INSTRUCTIONS FOR THE TASK: Here is a listing; restate all of it exactly.

--- SUPPLIED INFORMATION Enclosed Below ---

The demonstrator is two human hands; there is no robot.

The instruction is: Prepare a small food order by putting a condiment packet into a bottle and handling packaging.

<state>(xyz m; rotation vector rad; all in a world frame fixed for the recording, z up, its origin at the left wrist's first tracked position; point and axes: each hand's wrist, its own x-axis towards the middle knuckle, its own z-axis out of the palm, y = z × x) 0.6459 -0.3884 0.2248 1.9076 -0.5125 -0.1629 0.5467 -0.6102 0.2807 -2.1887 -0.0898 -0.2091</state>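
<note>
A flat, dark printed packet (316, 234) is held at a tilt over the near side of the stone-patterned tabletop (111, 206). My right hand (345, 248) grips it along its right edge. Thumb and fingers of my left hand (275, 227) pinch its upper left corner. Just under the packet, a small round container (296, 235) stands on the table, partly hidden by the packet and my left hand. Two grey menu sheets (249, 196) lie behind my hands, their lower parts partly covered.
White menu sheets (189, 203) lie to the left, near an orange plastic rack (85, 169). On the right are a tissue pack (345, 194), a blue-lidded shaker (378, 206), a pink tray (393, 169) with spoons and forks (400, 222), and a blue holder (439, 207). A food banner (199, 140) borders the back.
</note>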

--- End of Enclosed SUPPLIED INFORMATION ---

WRITTEN ANSWER:
The demonstrator is two human hands; there is no robot.

The instruction is: Prepare a small food order by putting a condiment packet into a bottle and handling packaging.

<state>(xyz m; rotation vector rad; all in a world frame fixed for the recording, z up, its origin at the left wrist's first tracked position; point and axes: each hand's wrist, its own x-axis towards the middle knuckle, its own z-axis out of the palm, y = z × x) 0.6459 -0.3884 0.2248 1.9076 -0.5125 -0.1629 0.5467 -0.6102 0.2807 -2.1887 -0.0898 -0.2091</state>
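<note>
A flat, dark printed packet (316, 234) is held at a tilt over the near side of the stone-patterned tabletop (111, 206). My right hand (345, 248) grips it along its right edge. Thumb and fingers of my left hand (275, 227) pinch its upper left corner. Just under the packet, a small round container (296, 235) stands on the table, partly hidden by the packet and my left hand. Two grey menu sheets (249, 196) lie behind my hands, their lower parts partly covered.
White menu sheets (189, 203) lie to the left, near an orange plastic rack (85, 169). On the right are a tissue pack (345, 194), a blue-lidded shaker (378, 206), a pink tray (393, 169) with spoons and forks (400, 222), and a blue holder (439, 207). A food banner (199, 140) borders the back.
</note>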

The given output is the complete response.